Wednesday, October 15, 2008

discipline and long periods of silence

okay, the truth is that the blog's been pretty silent lately. lindsey and i both have been somewhat consumed by several factors in our lives, and instead of speaking for her on those matters, i will only speak for myself.


what has happened in the more recent past on my end has been a daily uphill battle to stay positive about our political process, my ever-depressing search for employment, and that paralysis that comes for me when facing a series of (seemingly) paramount decisions.


i've started dating again after an extremely messy breakup this past april, and often the libra in me who derives her comfort in the security of others is thrilled to be once again falling into a union of sorts, while my aries sun sign is simultaneously keeping one eye on the door...and the guy at the next table over. it has been a struggle to keep my heart close to my chest since we started seeing each other, but lately i've begun to settle in and allow myself to be open again.


many of our mutual friends are fairly uncomfortable with our set-up because we don't have a "title." some think this is out of sexual promiscuity, some think it is out of a denial of our feelings, and so forth. what it is to me, is a statement about romantic institutions and a rejection of binaries and gendered language. being a person who often dissolves her identity into that of a partner once the label of "girlfriend" is slapped across my forehead, i was hesitant to once again lose myself after enjoying a summer of hanging out with my new best friend - me. i would like to still be a person, and still have my own life, and more importantly remain under no one's ownership - except for my own. i belong to me. i refuse to be objectified physically or emotionally.

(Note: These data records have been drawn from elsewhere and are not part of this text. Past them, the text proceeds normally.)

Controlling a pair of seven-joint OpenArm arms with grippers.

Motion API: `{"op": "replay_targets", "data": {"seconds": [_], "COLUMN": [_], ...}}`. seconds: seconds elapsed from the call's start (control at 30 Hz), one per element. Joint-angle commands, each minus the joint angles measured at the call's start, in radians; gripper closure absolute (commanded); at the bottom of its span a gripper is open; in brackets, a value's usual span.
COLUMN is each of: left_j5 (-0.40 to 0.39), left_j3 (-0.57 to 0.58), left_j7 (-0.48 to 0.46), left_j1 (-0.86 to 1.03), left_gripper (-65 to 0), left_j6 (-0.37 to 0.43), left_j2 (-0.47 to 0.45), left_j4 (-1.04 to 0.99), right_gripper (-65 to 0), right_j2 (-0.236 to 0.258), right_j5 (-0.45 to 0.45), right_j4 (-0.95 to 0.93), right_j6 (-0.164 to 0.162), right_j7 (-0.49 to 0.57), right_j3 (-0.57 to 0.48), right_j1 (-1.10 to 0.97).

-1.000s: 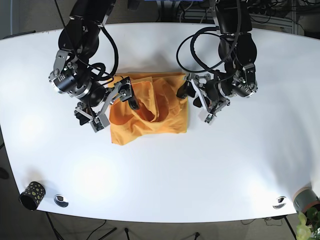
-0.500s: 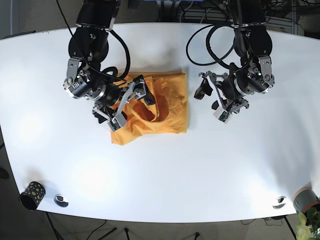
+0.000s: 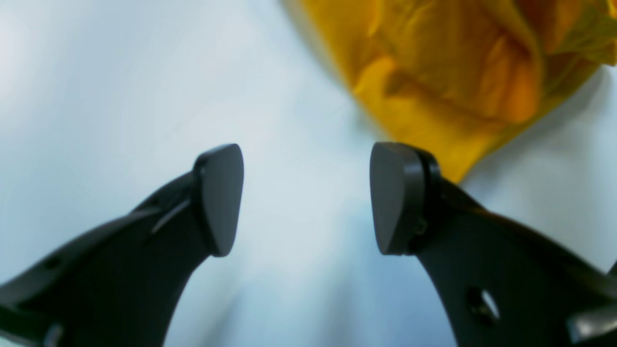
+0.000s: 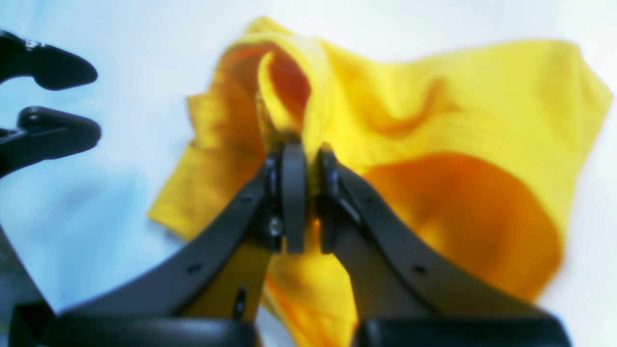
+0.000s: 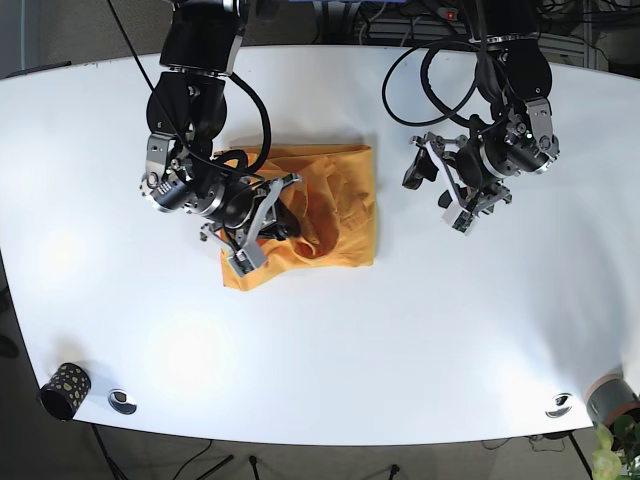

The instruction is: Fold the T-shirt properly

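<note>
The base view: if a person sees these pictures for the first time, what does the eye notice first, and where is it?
First comes the orange T-shirt, crumpled near the middle of the white table. The right gripper is shut on a raised fold of it, at the shirt's left side in the base view. The left gripper is open and empty, over bare table just right of the shirt in that view.
</note>
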Motion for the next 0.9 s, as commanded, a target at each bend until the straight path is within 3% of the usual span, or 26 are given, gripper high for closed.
{"op": "replay_targets", "data": {"seconds": [0.0, 0.4, 0.5, 0.67, 0.87], "left_j5": [-0.016, -0.015, -0.015, -0.015, -0.013], "left_j3": [0.003, -0.002, -0.002, -0.002, 0.0], "left_j7": [-0.019, -0.018, -0.018, -0.018, -0.018], "left_j1": [-0.013, -0.01, -0.004, -0.004, -0.011], "left_gripper": [-38.3, -38.3, -38.3, -38.3, -38.3], "left_j6": [-0.001, -0.001, -0.001, -0.001, -0.001], "left_j2": [-0.002, -0.008, -0.008, -0.009, -0.009], "left_j4": [0.016, 0.019, 0.02, 0.02, 0.017], "right_gripper": [-6.3, -45.0, -51.0, -52.3, -50.7], "right_j2": [-0.011, -0.095, -0.096, -0.086, 0.013], "right_j5": [0.028, 0.018, 0.018, 0.02, 0.02], "right_j4": [0.021, 0.012, 0.019, 0.069, 0.105], "right_j6": [0.006, 0.006, 0.006, 0.006, 0.006], "right_j7": [0.026, 0.028, 0.028, 0.024, 0.024], "right_j3": [-0.039, -0.232, -0.252, -0.174, -0.082], "right_j1": [0.033, 0.061, 0.061, 0.044, 0.029]}}
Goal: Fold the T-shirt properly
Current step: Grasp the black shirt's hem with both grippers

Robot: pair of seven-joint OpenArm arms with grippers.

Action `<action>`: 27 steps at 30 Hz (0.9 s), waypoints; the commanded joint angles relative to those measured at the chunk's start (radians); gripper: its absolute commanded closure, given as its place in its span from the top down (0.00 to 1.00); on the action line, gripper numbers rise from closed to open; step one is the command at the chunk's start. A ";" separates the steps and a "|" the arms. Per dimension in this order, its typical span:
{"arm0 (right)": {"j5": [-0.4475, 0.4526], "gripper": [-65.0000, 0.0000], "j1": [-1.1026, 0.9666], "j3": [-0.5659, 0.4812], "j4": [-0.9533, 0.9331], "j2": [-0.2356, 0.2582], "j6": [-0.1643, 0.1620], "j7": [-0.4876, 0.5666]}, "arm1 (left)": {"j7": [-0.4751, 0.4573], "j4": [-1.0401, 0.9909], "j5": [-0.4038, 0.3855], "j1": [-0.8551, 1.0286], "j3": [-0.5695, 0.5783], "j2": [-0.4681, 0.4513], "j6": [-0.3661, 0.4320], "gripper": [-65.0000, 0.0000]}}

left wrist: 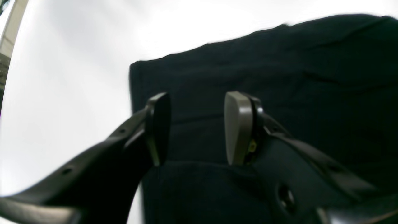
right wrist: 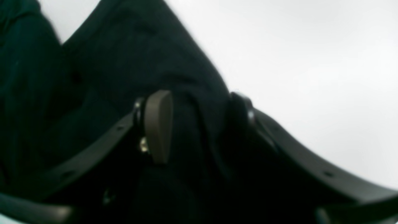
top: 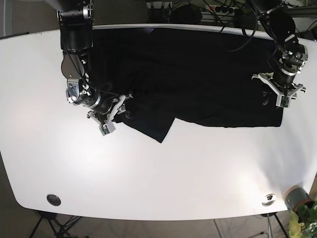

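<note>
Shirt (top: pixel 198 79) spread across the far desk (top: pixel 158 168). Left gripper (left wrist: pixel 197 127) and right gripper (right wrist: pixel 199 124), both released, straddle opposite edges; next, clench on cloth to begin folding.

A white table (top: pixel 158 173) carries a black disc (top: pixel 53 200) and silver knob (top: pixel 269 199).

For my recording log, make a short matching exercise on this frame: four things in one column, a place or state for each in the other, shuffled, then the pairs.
Things:
1. T-shirt
2. left claw
3. right claw
4. table

Places or states:
A. open, at the shirt's edge on the base view's right
B. white, bare along the near side
C. black, spread across the far half
D. open, astride a raised fold of cloth on the base view's left

Pairs: 1-C, 2-A, 3-D, 4-B
</note>
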 commanded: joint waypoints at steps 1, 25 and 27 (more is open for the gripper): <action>-0.009 0.46 0.008 -0.001 0.022 -0.009 0.004 -0.036 | -0.021 -0.005 0.014 -0.027 -0.003 -0.016 0.004 0.40; -0.010 0.04 0.000 0.003 0.068 -0.010 0.004 -0.036 | 0.108 -0.462 0.049 -0.438 0.024 -0.135 0.297 0.79; -0.010 0.04 0.000 0.003 0.069 -0.013 0.004 -0.037 | 0.108 -0.548 0.049 -0.486 0.043 -0.156 0.297 0.79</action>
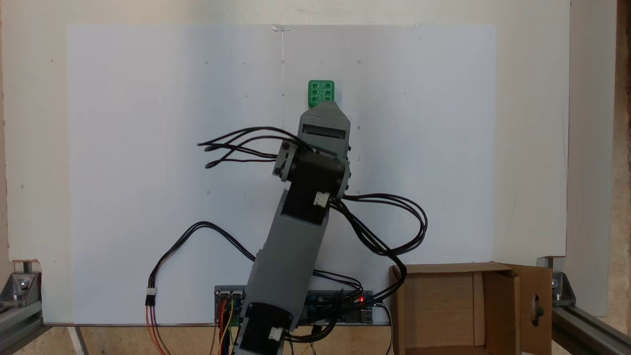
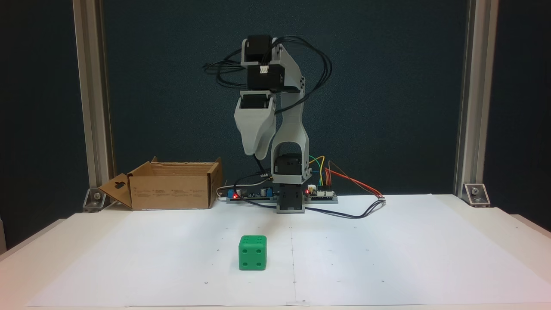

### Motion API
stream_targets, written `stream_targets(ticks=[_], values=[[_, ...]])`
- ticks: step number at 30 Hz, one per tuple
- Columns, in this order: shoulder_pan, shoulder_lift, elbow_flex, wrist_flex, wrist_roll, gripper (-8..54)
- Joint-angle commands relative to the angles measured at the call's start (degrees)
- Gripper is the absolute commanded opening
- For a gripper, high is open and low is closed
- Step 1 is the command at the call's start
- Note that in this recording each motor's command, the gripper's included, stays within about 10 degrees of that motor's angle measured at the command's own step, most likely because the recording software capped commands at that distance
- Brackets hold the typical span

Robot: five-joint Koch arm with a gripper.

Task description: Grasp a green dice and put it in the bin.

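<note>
Green dice [image 2: 252, 252] sits on paper [image 2: 387, 258]; pincer [image 2: 254, 153] above, empty, its opening unclear.

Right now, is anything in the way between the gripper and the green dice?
Nothing visible. The gripper hangs in the air above the white sheet, and the dice sits alone on that sheet, nearer the front camera than the arm. The box stands off to the side by the arm's base.
</note>
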Motion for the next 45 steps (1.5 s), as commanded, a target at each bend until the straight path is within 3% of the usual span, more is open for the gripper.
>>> stream_targets(ticks=[1,17,27,45], values=[[0.35,-1.14,-6.06,5.1,-3.25,45.0],[2.11,-18.28,-18.9,8.17,-3.25,45.6],[2.02,-19.95,-18.9,7.65,-8.53,45.8],[-0.09,-22.59,-18.19,5.98,-7.91,45.4]])
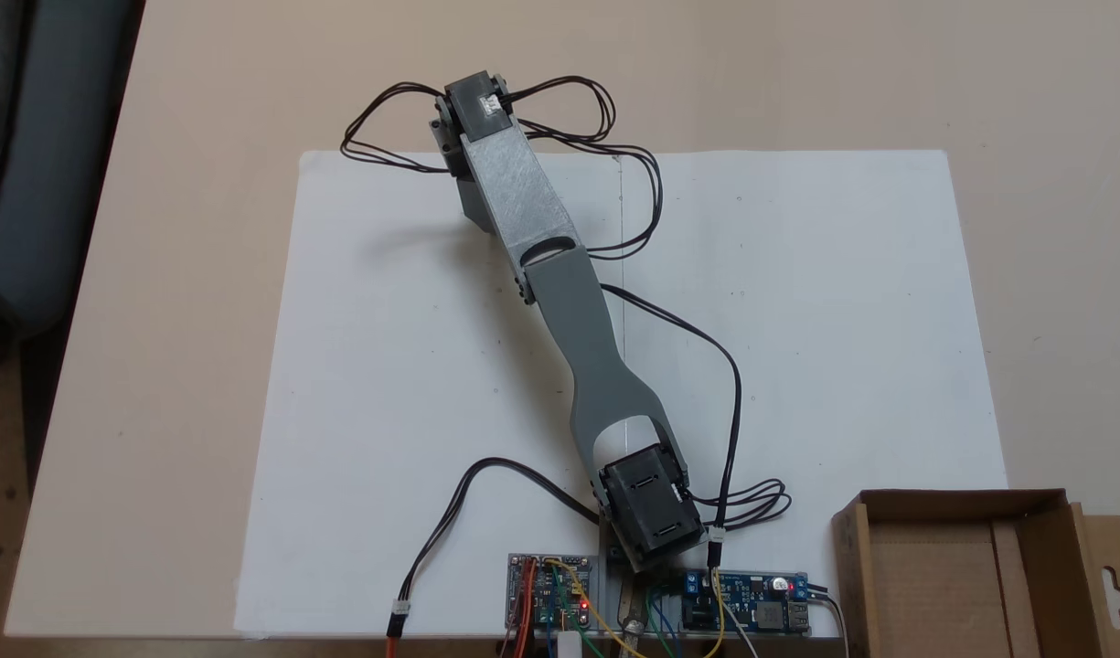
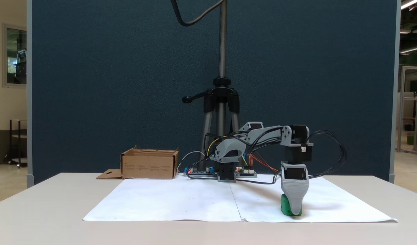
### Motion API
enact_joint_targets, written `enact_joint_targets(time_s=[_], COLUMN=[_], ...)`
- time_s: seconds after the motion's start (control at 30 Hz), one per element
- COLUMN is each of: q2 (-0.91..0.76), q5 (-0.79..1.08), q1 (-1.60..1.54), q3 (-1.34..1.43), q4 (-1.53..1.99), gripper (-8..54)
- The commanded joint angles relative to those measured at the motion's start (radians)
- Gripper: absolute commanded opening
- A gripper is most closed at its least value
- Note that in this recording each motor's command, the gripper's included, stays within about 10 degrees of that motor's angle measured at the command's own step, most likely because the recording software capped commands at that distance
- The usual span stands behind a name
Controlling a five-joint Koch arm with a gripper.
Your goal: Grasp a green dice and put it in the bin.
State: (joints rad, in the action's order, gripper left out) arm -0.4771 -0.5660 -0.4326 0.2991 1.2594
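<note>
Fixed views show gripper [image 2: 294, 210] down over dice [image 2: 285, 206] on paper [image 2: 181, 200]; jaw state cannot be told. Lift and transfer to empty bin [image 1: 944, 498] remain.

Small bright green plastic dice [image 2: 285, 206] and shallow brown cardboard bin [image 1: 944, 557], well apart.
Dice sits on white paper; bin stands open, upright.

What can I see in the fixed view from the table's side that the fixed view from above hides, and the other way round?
From the side: the green dice on the paper, with the gripper down over it, and a tripod behind the arm. From above: the bin's bare inside and the circuit boards from the top. Both share the bin, the grey arm and the white paper.
</note>
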Motion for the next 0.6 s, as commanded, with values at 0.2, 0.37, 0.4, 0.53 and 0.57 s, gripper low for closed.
enact_joint_targets(time_s=[0.2,0.37,0.4,0.53,0.57], q2=[-0.025,-0.025,-0.025,-0.028,-0.028], q5=[-0.057,-0.057,-0.057,-0.057,-0.057], q1=[0.002,0.002,0.002,-0.003,-0.005], q3=[0.011,0.028,0.032,0.043,0.046], q4=[-0.037,-0.037,-0.037,-0.023,-0.021], gripper=[41.7,41.4,41.0,33.8,31.2])
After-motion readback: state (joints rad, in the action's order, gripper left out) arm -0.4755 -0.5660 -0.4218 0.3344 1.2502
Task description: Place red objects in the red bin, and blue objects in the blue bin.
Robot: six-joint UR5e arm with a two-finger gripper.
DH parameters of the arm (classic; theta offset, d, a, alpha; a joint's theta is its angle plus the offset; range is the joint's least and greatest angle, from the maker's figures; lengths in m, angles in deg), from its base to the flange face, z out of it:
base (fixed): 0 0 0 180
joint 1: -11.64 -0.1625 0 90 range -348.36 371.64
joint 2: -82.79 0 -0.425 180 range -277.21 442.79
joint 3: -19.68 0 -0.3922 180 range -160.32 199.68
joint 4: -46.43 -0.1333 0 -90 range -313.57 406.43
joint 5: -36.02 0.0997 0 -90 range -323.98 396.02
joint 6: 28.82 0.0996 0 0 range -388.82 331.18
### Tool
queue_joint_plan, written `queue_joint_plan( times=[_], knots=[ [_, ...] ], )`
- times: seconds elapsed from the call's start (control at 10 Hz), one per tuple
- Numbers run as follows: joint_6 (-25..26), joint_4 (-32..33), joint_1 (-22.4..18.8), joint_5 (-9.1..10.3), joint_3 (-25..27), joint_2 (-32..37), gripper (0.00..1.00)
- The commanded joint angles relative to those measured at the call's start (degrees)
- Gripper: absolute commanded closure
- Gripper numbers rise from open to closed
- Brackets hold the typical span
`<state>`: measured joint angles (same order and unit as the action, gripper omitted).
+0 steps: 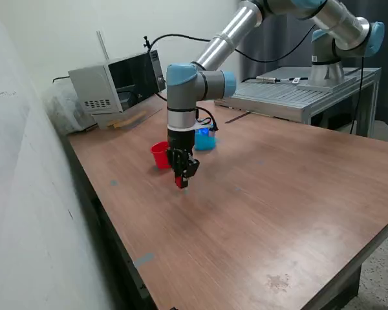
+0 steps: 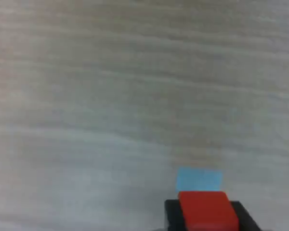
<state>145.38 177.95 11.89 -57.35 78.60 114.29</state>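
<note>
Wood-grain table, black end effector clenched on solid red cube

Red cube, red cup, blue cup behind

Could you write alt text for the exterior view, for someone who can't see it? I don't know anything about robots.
A robot arm reaches down over a wooden table, its gripper pinching a small red cube just above the surface. Right behind it stand a small red cup and a light blue cup.
</note>
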Motion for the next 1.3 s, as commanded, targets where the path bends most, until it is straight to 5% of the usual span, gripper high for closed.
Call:
queue_joint_plan(
  times=[0.0,0.3,0.4,0.7,1.2],
  knots=[
    [-0.7,-0.47,-0.08,-0.07,4.07,7.22,1.0],
    [-0.88,-0.47,0.79,-0.07,11.47,16.03,1.0],
    [-1.23,-1.17,4.02,-0.07,12.87,17.09,1.0],
    [-1.49,-1.88,13.17,0.2,13.77,17.1,1.0],
    [-1.93,-1.53,14.77,0.37,13.5,12.8,1.0]
  ],
)
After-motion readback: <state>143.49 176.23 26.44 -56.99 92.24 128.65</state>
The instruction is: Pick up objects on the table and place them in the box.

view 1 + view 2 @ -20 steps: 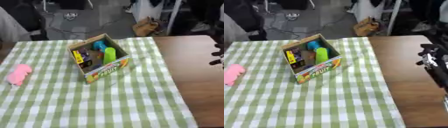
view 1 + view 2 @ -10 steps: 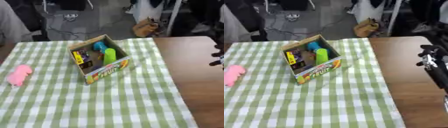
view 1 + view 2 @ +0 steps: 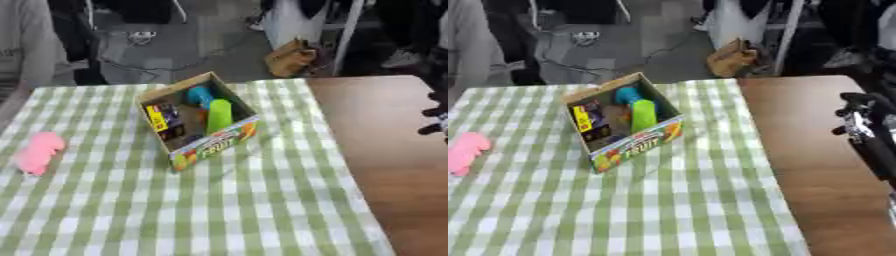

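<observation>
Now, in the left eye view, your right hand [image 3: 435, 116] barely shows at the right edge, over the bare wood beside the cloth; only dark finger shapes are there, and you cannot tell from them whether it is clenched or released. Your left hand does not show at all. The box [image 3: 202, 146] sits well off to the hand's left and a little farther from you, with a green piece [image 3: 219, 115], a blue piece [image 3: 199, 95] and a dark yellow-marked item [image 3: 164, 119] already inside. The one thing left out on the checked cloth [image 3: 236, 210] is the pink object [image 3: 37, 152], far across from that hand, beyond the box, near the cloth's left edge.

In the right eye view, the right hand [image 3: 859, 116] shows more fully, with the forearm running down toward the lower right corner. It grasps nothing, but how its fingers are set is still unclear, so treat that as unknown. The box [image 3: 630, 147] lies well apart to its left, and the pink object [image 3: 464, 152] is partly cut off at the left edge.

My reading: you are between picks, with one object to go. The next move calls for the left arm, since the pink object lies on its side; bring that hand in over it, close round it, then carry it right to the box.
</observation>
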`<state>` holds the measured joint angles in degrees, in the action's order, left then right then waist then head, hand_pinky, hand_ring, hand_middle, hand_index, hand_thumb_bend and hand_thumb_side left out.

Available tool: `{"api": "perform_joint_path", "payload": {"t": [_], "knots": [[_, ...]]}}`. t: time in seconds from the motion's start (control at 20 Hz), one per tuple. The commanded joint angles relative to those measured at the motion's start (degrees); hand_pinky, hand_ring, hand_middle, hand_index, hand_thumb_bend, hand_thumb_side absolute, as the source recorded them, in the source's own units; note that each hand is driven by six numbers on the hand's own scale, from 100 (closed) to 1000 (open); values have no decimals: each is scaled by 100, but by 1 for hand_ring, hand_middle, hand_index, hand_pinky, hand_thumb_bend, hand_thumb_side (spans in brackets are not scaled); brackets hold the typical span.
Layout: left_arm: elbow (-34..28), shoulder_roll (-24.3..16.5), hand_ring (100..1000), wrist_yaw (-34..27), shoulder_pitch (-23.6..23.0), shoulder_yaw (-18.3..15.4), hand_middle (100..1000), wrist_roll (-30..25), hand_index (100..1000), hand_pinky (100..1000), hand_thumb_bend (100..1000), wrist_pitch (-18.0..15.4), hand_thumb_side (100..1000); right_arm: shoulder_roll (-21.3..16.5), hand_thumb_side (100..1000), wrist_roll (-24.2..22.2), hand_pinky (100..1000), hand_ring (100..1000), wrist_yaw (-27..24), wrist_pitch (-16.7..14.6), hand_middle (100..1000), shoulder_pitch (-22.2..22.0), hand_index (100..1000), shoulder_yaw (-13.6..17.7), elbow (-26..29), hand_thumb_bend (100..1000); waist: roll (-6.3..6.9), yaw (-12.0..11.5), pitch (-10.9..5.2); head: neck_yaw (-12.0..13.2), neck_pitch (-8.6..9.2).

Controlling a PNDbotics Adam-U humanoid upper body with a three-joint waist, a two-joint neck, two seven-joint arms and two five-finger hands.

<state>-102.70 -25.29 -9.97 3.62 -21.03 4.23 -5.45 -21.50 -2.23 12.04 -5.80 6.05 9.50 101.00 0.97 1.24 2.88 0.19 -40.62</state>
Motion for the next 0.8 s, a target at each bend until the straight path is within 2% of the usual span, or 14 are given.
{"api": "perform_joint_path", "payload": {"t": [0.05, 0.3, 0.4, 0.6, 0.75, 0.8], "knots": [[-58, -283, 642, 277, 79, -79, 830, 36, 874, 522, 693, 73, 789, -157, 720, 8, 594, 735, 36, -14, 804, 73, 817, 29, 109, 100, -42, 2, -40, -13, 61], [40, -609, 678, 1096, 247, -76, 838, 44, 873, 534, 732, 319, 717, -162, 720, 6, 594, 735, 39, -13, 804, 70, 817, 26, 107, 100, -37, 12, -46, -2, 57], [143, -754, 719, 1386, 344, -60, 853, 28, 875, 541, 742, 416, 659, -166, 719, 8, 594, 735, 40, -13, 804, 67, 817, 28, 107, 100, -36, 19, -49, 0, 54], [422, -989, 748, 1844, 531, 8, 868, -136, 881, 550, 689, 546, 587, -167, 719, 11, 594, 735, 39, -12, 804, 60, 817, 30, 105, 100, -34, 35, -52, 13, 30], [674, -1171, 762, 2105, 657, 65, 877, -349, 883, 567, 611, 627, 493, -168, 719, 9, 594, 735, 39, -11, 804, 59, 817, 27, 103, 100, -26, 47, -55, 28, -6], [767, -1223, 762, 2198, 705, 76, 877, -407, 883, 567, 611, 653, 493, -168, 719, 7, 594, 735, 39, -11, 804, 58, 817, 26, 102, 100, -24, 50, -55, 33, -15]]}}
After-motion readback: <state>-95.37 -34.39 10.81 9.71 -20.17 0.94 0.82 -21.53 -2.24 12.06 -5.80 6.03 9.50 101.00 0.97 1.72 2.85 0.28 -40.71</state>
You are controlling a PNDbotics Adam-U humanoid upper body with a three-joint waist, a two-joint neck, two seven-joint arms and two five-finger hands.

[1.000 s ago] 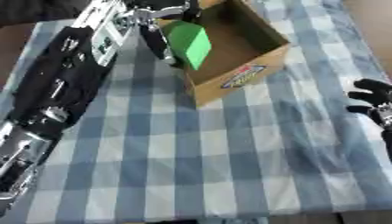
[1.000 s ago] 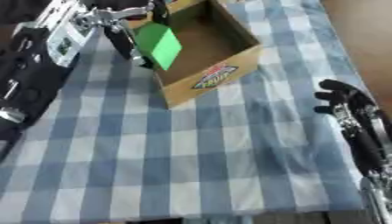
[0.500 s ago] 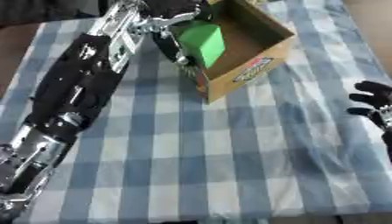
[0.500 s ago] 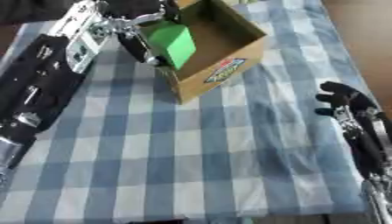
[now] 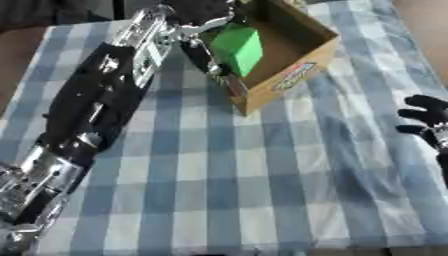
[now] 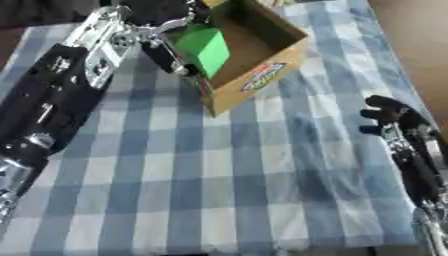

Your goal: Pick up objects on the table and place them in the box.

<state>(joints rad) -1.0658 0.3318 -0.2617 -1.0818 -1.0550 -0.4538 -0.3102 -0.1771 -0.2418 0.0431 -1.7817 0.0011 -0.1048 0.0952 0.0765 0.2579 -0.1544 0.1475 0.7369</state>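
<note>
Up at the top of the frame, the left hand (image 5: pixel 206 15) holds a green block (image 5: pixel 238 47) with its fingers curled round it, right over the near edge of the cardboard box (image 5: pixel 302 60). The block is not dropped in yet, so that step is left. No other things show on the checked cloth (image 5: pixel 227 170). At the right edge, the right hand (image 6: pixel 394 120) rests open.

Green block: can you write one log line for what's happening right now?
left robot hand: holds green block | block: over cardboard box, near its left wall | right robot hand: idle, right edge | table: checked cloth
</note>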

as far as discipline regarding this blog...i'm going to make it my goal to start posting at least twice a week. some weeks i might post more, some weeks (hopefully not) i will post less. i want to begin the discipline of finishing something i start, because i'm sort-of notorious for having ADD when it comes to creative ventures. no word yet on what form this blog will take - if it will be about politics, love, daily life, literature, or some combination in-between. i'm trying to allow myself the freedom to let this space evolve into whatever form it needs to be.


the impatient child in me wants that to happen now.


in addition to a job and a health insurance, please.